### TASK GOAL
Keep only those lines of the records that include the string "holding".

_ _ _ _ _ _ _

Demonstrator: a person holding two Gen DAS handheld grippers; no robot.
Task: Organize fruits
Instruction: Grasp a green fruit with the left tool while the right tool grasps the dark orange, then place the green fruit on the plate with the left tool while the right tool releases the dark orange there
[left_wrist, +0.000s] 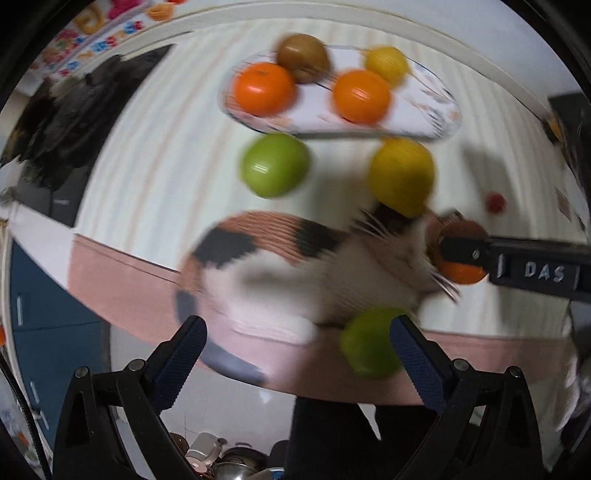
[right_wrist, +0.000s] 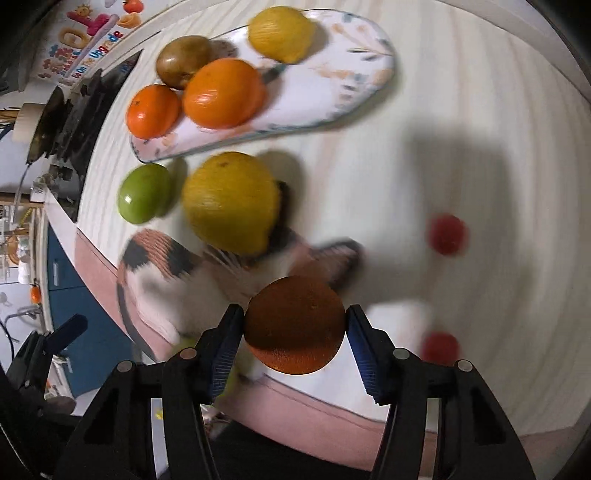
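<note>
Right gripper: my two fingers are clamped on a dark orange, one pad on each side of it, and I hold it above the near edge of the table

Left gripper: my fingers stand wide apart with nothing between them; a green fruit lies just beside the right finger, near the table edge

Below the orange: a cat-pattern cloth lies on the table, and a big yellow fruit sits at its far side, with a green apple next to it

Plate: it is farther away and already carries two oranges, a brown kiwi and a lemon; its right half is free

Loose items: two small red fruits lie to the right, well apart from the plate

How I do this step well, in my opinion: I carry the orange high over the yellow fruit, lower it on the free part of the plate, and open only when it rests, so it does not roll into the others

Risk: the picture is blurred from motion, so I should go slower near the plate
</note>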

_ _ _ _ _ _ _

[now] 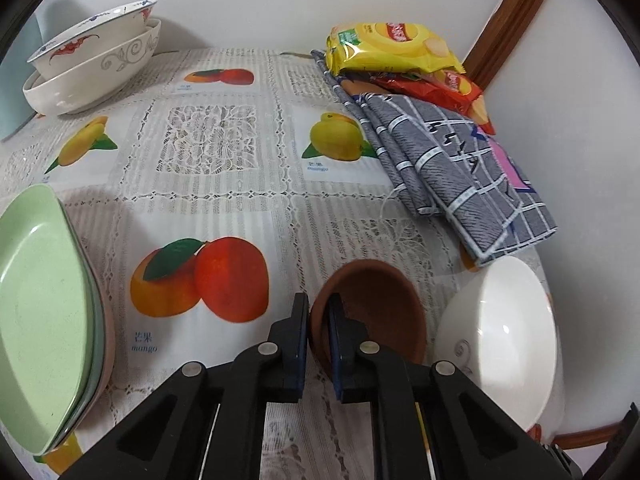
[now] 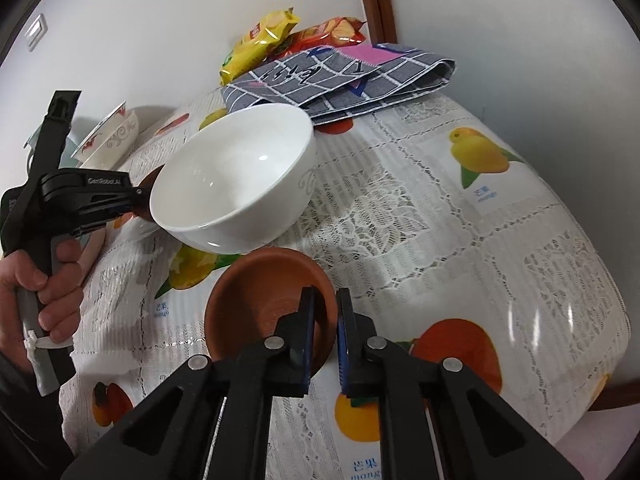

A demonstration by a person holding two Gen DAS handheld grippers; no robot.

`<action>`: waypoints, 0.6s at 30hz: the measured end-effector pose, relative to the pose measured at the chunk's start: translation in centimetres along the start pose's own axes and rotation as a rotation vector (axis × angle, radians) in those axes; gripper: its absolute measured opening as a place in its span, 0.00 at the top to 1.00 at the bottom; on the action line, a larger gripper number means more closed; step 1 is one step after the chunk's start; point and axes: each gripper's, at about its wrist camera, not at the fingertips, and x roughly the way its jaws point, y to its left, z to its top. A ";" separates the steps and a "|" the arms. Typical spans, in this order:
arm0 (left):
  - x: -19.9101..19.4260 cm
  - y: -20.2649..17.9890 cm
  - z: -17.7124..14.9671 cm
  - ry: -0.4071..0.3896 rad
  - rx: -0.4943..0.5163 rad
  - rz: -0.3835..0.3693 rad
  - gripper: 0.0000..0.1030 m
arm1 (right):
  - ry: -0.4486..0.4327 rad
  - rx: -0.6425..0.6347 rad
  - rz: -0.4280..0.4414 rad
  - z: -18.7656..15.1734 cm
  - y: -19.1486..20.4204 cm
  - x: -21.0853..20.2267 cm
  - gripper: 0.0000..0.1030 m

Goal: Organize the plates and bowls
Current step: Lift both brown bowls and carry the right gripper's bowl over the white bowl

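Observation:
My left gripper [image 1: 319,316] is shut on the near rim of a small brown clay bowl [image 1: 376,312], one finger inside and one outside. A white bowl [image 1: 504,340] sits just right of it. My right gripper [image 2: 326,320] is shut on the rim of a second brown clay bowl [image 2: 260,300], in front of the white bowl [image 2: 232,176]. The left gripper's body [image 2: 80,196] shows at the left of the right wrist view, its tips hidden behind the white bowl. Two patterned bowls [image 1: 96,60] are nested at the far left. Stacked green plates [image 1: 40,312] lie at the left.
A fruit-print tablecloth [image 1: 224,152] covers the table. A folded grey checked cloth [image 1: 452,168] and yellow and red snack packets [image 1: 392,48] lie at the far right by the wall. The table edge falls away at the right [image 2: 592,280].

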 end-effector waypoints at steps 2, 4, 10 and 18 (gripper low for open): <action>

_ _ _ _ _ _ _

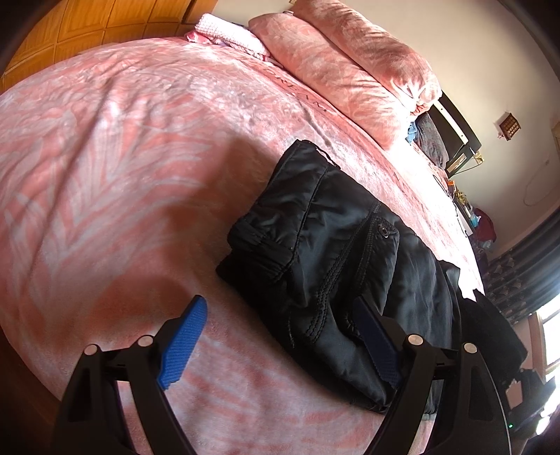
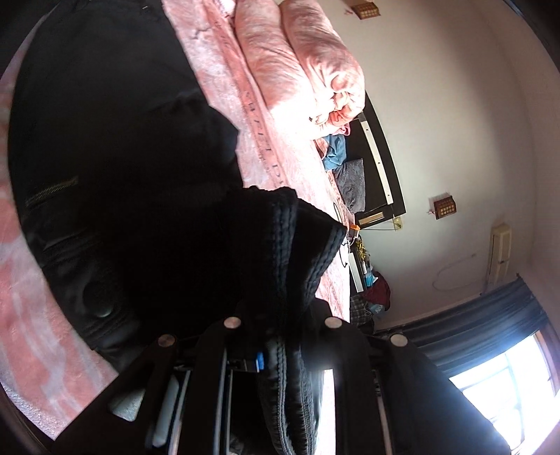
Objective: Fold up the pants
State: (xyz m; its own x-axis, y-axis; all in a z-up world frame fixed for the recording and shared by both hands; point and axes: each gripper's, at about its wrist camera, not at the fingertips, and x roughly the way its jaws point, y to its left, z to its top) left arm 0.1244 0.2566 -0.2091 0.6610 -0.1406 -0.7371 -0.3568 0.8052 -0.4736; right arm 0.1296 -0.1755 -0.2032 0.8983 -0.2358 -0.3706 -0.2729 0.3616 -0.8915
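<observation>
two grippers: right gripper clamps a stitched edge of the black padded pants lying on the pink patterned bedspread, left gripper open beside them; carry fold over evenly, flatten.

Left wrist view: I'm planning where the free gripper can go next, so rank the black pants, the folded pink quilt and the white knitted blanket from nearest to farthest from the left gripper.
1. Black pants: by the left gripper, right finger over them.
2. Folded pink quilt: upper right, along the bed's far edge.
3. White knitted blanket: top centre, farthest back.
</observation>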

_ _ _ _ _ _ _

### PROBLEM SOLUTION
Demonstrator: a person holding two Gen DAS handheld grippers; no robot.
A demonstration by a person holding two Gen DAS handheld grippers; no robot.

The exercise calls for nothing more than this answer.